Costa Rica: Acusado de matar advogado se negou a participar da reconstituição
Midiamax/NF
Duraram duas horas e trinta minutos a reconstituição do
assassinato do advogado Nivaldo Nogueira de Souza nesta quarta-feira (01) em Costa Rica, realizada
pelo delegado Cleverson Alves dos Santos. O acusado de pilotar a motocicleta no
dia do crime, David Rosendo da Silva, 27 anos auxiliou a polícia e pilotou a
moto durante o trabalho de reconstituição. Já o acusado de atirar contra o
advogado, Rodrigo Batista Flores, o “Gordo” foi levado pela polícia até o
local, mas se recusou a colaborar.
Cerca de 300 pessoas acompanharam o trabalho da polícia por volta
das nove horas na Lanchonete “Meu Cantinho”, localizada na rua Josina Garcia de
Melo onde ocorreu o crime no dia 23 de março de 2009. O promotor de justiça
Izonildo Gonçalves de Assunção Junior estava presente no local.
“Recebi cinco mil reais”
David trabalha como moto taxista na cidade. Ele disse ao Hora da
Notícia que foi contratado por o “Gordo” para fazer uma corrida, mas não sabia
que ele iria assassinar o advogado. “Sou inocente, eu não sabia que o Gordo
iria cometer um assassinato, eu só cumpri as ordens dele durante a corrida, eu
sai para fazer um trabalho de moto taxista.
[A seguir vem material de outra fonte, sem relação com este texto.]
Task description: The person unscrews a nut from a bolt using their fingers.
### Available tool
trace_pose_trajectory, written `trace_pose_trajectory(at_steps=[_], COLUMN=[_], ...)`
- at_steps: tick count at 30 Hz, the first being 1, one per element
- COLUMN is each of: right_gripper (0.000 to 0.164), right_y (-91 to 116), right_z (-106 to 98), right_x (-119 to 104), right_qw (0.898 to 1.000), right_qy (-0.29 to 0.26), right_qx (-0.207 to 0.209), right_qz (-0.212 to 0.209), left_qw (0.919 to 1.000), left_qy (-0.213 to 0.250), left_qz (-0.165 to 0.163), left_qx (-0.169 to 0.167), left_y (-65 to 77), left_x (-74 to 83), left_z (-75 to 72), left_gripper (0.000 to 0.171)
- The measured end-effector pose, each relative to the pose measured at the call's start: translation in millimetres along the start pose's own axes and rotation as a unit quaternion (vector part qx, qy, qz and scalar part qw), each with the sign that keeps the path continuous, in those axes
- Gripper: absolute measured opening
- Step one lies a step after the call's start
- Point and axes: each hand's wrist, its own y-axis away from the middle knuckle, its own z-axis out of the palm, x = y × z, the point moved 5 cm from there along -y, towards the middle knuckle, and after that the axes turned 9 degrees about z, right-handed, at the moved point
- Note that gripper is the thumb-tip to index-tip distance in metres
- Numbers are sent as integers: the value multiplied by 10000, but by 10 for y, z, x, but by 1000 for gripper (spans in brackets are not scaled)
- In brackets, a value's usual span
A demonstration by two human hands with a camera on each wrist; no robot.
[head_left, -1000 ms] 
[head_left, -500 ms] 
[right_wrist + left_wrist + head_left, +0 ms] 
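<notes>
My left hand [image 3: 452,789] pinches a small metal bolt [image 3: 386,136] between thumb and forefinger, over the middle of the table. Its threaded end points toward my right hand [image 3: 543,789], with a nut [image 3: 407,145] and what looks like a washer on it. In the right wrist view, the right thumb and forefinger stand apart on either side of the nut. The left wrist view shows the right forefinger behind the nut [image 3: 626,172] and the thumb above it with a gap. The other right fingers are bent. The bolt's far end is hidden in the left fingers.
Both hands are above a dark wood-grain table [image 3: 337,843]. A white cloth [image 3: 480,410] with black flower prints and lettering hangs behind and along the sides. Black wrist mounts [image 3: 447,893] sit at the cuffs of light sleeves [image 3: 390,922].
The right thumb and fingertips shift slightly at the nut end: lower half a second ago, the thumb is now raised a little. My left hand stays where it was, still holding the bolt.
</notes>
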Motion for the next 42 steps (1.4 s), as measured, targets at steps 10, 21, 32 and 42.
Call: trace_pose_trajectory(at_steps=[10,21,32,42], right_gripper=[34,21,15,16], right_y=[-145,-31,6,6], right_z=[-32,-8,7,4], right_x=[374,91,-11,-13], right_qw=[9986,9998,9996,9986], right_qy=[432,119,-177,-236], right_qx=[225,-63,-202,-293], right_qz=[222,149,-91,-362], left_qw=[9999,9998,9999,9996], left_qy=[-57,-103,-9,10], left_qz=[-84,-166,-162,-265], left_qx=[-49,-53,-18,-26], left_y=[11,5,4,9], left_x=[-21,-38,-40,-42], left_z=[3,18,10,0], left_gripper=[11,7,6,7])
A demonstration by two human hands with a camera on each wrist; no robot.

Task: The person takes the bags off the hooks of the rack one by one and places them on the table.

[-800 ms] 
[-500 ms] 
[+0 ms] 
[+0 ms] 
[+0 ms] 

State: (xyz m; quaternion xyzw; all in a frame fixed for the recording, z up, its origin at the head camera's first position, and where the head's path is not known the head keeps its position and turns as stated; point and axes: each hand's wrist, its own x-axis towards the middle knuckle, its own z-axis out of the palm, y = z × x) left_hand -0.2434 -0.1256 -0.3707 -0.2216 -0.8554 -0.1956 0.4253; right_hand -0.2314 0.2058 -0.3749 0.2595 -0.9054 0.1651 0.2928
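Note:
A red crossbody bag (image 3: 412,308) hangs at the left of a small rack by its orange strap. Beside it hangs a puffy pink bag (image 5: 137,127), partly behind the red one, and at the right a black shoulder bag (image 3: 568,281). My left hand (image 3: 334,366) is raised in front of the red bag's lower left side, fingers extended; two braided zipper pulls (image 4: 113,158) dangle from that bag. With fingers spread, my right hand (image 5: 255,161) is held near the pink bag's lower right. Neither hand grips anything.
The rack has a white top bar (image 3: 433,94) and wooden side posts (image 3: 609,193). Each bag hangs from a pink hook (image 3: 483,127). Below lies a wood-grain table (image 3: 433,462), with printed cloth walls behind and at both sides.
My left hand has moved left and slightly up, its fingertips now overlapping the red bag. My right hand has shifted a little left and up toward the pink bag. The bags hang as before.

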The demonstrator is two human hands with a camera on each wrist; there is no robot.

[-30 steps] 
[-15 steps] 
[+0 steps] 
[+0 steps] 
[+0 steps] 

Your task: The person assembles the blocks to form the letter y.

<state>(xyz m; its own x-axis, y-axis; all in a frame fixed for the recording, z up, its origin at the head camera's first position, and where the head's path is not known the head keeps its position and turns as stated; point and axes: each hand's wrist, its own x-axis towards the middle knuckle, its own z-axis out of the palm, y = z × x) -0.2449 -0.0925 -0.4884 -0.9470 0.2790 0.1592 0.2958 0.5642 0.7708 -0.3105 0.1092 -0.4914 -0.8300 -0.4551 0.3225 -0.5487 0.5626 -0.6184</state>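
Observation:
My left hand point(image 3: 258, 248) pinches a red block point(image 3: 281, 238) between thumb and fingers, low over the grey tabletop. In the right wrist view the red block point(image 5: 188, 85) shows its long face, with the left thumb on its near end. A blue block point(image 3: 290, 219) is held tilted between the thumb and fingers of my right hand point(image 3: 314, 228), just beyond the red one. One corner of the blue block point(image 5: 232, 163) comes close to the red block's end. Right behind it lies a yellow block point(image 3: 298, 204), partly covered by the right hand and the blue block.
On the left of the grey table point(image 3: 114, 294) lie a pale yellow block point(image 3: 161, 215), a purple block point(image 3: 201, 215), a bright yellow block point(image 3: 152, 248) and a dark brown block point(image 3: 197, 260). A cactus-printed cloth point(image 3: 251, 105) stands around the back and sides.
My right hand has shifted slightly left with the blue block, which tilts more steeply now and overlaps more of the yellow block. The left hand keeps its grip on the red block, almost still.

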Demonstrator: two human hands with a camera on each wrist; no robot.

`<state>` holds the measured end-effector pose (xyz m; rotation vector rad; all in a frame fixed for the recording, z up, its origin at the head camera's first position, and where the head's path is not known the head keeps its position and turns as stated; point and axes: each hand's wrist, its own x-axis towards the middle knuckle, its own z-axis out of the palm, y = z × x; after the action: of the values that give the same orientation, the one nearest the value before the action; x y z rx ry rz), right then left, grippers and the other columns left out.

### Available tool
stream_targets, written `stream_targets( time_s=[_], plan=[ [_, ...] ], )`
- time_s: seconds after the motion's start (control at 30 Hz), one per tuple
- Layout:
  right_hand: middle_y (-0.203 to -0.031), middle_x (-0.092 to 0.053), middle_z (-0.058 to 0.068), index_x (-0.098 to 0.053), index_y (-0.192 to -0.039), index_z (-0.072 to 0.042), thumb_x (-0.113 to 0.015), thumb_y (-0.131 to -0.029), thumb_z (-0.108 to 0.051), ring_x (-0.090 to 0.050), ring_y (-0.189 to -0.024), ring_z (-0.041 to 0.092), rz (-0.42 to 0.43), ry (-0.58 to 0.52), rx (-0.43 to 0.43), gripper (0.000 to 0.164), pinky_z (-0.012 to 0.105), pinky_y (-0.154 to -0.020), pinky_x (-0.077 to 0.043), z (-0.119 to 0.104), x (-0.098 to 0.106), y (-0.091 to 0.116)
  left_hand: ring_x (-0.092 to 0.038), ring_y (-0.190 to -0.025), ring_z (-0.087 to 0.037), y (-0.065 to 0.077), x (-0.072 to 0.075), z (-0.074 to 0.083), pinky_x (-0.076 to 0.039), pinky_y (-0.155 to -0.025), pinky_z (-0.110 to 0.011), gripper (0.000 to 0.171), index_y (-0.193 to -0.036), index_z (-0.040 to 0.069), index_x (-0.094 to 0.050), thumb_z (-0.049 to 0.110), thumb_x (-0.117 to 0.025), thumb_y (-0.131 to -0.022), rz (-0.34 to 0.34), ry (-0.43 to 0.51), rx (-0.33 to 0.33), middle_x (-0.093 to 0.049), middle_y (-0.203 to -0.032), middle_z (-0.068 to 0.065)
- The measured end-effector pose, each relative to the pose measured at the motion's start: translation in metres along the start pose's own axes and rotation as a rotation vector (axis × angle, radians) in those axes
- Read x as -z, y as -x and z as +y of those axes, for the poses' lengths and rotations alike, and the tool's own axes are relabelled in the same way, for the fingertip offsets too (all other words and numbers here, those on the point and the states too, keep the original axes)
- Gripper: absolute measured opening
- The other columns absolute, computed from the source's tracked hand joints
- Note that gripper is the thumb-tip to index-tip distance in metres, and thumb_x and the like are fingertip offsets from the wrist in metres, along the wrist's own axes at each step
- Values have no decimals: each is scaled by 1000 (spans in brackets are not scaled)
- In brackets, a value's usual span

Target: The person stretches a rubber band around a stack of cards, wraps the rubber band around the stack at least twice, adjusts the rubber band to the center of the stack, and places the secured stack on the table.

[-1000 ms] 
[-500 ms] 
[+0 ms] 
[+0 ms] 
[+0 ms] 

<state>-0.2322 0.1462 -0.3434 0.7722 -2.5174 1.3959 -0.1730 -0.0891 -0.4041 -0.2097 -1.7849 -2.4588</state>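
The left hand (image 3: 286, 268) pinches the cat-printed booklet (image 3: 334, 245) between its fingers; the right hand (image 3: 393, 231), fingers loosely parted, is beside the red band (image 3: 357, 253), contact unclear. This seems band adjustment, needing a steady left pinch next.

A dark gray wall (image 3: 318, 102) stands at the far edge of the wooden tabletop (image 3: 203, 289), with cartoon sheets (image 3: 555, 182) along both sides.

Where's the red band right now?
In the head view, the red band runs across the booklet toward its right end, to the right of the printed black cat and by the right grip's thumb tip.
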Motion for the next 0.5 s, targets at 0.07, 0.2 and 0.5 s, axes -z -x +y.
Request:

Devid disse ao Hora da Notícia que
depois do crime foi procurado por Edoildo Ramos, vulgo “Piá”, 37 anos que lhe
entregou a quantia de R$ 5.000,00 para “vazar da cidade”, termo usado por Piá
ao entregar o dinheiro, caso contrário a filha de David sofreia represálias.
O Hora da Notícia questionou David se tem medo de morrer na
cadeia, ele foi enfático, “lá todos podem morrer, só temo pela minha família.
Ele acrescentou que em nenhum momento foi forçado pela polícia a falar alguma
coisa sobre o crime, “estou falando tudo como aconteceu, só estou dizendo a
verdade”, afirmou.
O revólver calibre 38 usada no dia do crime foi enviada para a
perícia da Policia Civil e ainda não retornou, por isso durante a
reconstituição foi usada outra arma.
Gordo disse ser inocente
Já o Gordo disse ao Hora da Notícia que não praticou o crime e que
é inocente. Questionado sobre seu depoimento na presença do promotor de justiça
Izonildo e do delegado onde teria confessado a execução do advogado e contado
detalhes de como tudo aconteceu, ele se limitou em dizer, “não fui eu”.
Aparentando estar orientado por advogado, ele disse que não era
obrigado a participar da reconstituição e acrescentou, “é trabalho da polícia
investigar.”
A fuga
Francisco Pereira Feitoza o “Chicão” foi o responsável em dar fuga
para Gordo, eles chegaram juntos ao local do crime, Chicão ficou duas quadras
acima esperando Gordo na esquina próxima a Lanchonete. Já David foi para sua
casa depois do crime.
A família
O irmão do advogado, Adão Roberto de Souza ajudou a polícia a
refazer o momento do crime, assim como os amigos.
A viúva do advogado, Anésia Souza acompanhou a reconstituição ao
lado dos dois filhos e dos irmãos da vítima. A emoção era visível, a família e
amigos choraram ao se lembrarem de Nivaldo.